• Exercise instructions: Print the listing below exactly. Leave nothing out.

Start of Data segment

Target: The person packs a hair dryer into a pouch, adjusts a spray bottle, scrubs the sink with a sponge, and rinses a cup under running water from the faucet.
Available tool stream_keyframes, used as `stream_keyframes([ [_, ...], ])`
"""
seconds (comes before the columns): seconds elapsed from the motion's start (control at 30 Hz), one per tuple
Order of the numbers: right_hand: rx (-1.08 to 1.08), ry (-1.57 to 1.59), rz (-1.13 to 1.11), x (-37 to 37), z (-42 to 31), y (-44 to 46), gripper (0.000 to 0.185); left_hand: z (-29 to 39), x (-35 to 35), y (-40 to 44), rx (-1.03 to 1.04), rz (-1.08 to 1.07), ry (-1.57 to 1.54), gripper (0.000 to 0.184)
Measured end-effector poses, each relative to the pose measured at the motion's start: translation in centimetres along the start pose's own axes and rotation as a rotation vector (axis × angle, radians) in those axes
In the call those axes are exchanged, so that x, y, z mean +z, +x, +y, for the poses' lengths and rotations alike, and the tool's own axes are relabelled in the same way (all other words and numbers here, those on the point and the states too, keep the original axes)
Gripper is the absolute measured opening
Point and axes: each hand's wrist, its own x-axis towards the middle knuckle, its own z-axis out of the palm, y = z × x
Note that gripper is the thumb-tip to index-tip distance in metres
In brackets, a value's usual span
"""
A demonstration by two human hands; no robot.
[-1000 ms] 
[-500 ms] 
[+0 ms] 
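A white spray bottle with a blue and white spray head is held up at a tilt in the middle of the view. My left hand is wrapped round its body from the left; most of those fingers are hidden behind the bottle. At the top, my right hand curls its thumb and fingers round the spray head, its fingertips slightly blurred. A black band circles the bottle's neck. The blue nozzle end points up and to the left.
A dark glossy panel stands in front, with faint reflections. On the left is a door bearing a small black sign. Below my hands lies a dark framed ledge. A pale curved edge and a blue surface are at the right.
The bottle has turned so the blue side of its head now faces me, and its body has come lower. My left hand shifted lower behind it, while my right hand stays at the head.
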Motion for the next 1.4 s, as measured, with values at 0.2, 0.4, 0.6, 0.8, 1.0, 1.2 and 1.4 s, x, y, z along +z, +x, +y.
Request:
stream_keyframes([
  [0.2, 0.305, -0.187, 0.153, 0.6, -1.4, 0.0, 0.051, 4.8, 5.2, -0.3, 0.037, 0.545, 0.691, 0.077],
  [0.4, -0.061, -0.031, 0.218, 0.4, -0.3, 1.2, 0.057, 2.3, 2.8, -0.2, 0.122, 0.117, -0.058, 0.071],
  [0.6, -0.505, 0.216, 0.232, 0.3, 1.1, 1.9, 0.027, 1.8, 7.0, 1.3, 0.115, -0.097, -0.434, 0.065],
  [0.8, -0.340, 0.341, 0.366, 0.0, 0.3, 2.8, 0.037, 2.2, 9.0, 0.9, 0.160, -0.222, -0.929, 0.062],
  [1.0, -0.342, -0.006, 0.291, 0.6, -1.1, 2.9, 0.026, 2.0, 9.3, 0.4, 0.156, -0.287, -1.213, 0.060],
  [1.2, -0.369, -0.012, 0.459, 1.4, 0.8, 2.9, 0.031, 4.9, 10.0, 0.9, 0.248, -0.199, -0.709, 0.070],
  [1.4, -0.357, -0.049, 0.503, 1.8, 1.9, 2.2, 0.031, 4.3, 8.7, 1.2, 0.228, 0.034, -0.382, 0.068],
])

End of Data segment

• Finished exercise:
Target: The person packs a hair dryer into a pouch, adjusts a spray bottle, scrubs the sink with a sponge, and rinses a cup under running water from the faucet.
Available tool stream_keyframes, used as `stream_keyframes([ [_, ...], ])`
"""
seconds (comes before the columns): seconds elapsed from the motion's start (control at 30 Hz), one per tuple
Order of the numbers: right_hand: rx (-1.08 to 1.08), ry (-1.57 to 1.59), rz (-1.13 to 1.11), x (-37 to 37), z (-42 to 31), y (-44 to 46), gripper (0.000 to 0.185); left_hand: z (-29 to 39), x (-35 to 35), y (-40 to 44), rx (-1.03 to 1.04), rz (-1.08 to 1.07), ry (-1.57 to 1.54), gripper (0.000 to 0.184)
Measured end-effector poses, each relative to the pose measured at the motion's start: translation in centimetres along the start pose's own axes and rotation as a rotation vector (axis × angle, radians) in those axes
In the call those axes are exchanged, so that x, y, z mean +z, +x, +y, for the poses' lengths and rotations alike, and the tool's own axes are relabelled in the same way (all other words and numbers here, those on the point and the states too, keep the original axes)
Gripper is the absolute measured opening
Point and axes: each hand's wrist, its own x-axis towards the middle knuckle, its own z-axis out of the palm, y = z × x
Note that gripper is the thumb-tip to index-tip distance in metres
In brackets, a value's usual span
"""
A demonstration by two human hands; no robot.
[-1000 ms] 
[-500 ms] 
[+0 ms] 
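A white spray bottle with a blue and white spray head is held up at a tilt in the middle of the view. My left hand is wrapped round its body from the left; most of those fingers are hidden behind the bottle. At the top, my right hand curls its thumb and fingers round the spray head, its fingertips slightly blurred. A black band circles the bottle's neck. The blue nozzle end points up and to the left.
A dark glossy panel stands in front, with faint reflections. On the left is a door bearing a small black sign. Below my hands lies a dark framed ledge. A pale curved edge and a blue surface are at the right.
The bottle has turned so the blue side of its head now faces me, and its body has come lower. My left hand shifted lower behind it, while my right hand stays at the head.
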Motion for the next 1.4 s, as measured, with values at 0.2, 0.4, 0.6, 0.8, 1.0, 1.2 and 1.4 s, x, y, z along +z, +x, +y.
Request:
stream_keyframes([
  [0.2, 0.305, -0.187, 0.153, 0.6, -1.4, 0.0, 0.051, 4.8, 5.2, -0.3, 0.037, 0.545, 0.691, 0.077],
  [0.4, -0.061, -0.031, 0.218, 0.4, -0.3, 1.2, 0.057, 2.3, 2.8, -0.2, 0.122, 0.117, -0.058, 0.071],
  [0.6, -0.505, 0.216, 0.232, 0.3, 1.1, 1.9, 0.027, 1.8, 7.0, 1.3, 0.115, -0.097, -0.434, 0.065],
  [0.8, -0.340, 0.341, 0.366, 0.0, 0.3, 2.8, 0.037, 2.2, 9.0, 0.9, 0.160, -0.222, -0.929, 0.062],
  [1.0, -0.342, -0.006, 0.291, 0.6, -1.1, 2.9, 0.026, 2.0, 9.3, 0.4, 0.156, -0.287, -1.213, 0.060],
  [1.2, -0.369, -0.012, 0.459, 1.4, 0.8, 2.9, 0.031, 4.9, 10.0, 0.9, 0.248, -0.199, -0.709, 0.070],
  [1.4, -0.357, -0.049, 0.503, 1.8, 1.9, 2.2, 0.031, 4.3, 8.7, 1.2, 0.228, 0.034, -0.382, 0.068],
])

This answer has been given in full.